Required action — Give the data again in full, exactly as written below.

Source data —

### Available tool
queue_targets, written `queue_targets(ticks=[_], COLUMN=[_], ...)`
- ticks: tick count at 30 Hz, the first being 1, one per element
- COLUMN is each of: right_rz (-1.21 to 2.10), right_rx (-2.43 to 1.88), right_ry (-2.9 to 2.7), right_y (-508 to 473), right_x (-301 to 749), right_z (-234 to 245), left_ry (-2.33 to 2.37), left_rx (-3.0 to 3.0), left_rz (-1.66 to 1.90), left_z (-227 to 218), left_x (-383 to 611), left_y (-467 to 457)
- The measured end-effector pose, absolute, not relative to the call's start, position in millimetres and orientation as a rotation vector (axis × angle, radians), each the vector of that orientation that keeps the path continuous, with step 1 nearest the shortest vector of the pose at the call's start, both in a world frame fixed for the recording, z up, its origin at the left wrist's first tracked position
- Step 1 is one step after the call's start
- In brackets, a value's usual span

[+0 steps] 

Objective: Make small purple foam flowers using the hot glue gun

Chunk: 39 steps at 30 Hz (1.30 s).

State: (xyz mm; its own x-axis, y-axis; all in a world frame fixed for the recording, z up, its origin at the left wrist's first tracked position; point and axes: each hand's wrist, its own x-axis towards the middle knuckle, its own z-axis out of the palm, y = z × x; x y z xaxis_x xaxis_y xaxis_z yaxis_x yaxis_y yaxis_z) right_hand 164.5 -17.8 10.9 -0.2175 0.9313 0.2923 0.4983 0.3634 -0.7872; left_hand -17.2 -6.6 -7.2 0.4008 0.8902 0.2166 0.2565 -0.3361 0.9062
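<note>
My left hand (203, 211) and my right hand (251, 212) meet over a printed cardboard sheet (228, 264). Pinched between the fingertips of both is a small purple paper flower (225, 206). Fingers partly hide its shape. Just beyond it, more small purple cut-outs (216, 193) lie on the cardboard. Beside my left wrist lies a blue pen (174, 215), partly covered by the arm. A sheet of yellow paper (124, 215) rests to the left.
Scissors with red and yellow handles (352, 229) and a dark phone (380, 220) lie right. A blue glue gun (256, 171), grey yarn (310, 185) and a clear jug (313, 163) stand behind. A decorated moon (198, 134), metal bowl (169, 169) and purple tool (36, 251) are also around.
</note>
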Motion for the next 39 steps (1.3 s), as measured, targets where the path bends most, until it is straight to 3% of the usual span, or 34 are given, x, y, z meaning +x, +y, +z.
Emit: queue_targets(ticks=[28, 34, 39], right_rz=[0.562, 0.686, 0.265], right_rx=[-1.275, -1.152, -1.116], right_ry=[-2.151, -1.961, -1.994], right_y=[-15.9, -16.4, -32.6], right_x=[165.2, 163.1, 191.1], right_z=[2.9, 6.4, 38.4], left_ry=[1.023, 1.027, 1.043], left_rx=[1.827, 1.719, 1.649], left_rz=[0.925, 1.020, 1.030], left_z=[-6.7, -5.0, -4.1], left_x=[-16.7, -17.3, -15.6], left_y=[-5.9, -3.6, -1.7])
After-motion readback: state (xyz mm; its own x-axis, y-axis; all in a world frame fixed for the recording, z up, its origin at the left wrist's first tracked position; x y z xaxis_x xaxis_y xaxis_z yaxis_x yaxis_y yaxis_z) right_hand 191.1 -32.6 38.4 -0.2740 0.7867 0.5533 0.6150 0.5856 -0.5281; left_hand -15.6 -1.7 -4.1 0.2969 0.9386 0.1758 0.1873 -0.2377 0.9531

Output of the task —
### Available tool
queue_targets, written `queue_targets(ticks=[_], COLUMN=[_], ...)`
- ticks: tick count at 30 Hz, the first being 1, one per element
- COLUMN is each of: right_rz (-1.21 to 2.10), right_rx (-2.43 to 1.88), right_ry (-2.9 to 2.7), right_y (-508 to 473), right_x (-301 to 749), right_z (-234 to 245), left_ry (-2.33 to 2.37), left_rx (-3.0 to 3.0), left_rz (-1.66 to 1.90), left_z (-227 to 218), left_x (-383 to 611), left_y (-467 to 457)
- The measured end-effector pose, absolute, not relative to the call's start, position in millimetres and orientation as a rotation vector (axis × angle, radians), each the vector of that orientation that keeps the path continuous, with step 1 nearest the shortest vector of the pose at the call's start, both in a world frame fixed for the recording, z up, its origin at the left wrist's first tracked position
- Step 1 is one step after the call's start
- In brackets, a value's usual span

[+0 steps] 

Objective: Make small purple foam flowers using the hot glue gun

Chunk: 39 steps at 30 Hz (1.30 s).

State: (xyz mm; its own x-axis, y-axis; all in a world frame fixed for the recording, z up, its origin at the left wrist's first tracked position; point and axes: each hand's wrist, its own x-axis towards the middle knuckle, its own z-axis out of the palm, y = z × x; x y z xaxis_x xaxis_y xaxis_z yaxis_x yaxis_y yaxis_z) right_hand 164.5 -17.8 10.9 -0.2175 0.9313 0.2923 0.4983 0.3634 -0.7872; left_hand -17.2 -6.6 -7.2 0.4008 0.8902 0.2166 0.2565 -0.3361 0.9062
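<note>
My left hand (203, 211) and my right hand (251, 212) meet over a printed cardboard sheet (228, 264). Pinched between the fingertips of both is a small purple paper flower (225, 206). Fingers partly hide its shape. Just beyond it, more small purple cut-outs (216, 193) lie on the cardboard. Beside my left wrist lies a blue pen (174, 215), partly covered by the arm. A sheet of yellow paper (124, 215) rests to the left.
Scissors with red and yellow handles (352, 229) and a dark phone (380, 220) lie right. A blue glue gun (256, 171), grey yarn (310, 185) and a clear jug (313, 163) stand behind. A decorated moon (198, 134), metal bowl (169, 169) and purple tool (36, 251) are also around.
</note>
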Motion for the next 39 steps (1.3 s), as measured, targets where the path bends most, until it is straight to 3% of the usual span, or 34 are given, x, y, z meaning +x, +y, +z.
Emit: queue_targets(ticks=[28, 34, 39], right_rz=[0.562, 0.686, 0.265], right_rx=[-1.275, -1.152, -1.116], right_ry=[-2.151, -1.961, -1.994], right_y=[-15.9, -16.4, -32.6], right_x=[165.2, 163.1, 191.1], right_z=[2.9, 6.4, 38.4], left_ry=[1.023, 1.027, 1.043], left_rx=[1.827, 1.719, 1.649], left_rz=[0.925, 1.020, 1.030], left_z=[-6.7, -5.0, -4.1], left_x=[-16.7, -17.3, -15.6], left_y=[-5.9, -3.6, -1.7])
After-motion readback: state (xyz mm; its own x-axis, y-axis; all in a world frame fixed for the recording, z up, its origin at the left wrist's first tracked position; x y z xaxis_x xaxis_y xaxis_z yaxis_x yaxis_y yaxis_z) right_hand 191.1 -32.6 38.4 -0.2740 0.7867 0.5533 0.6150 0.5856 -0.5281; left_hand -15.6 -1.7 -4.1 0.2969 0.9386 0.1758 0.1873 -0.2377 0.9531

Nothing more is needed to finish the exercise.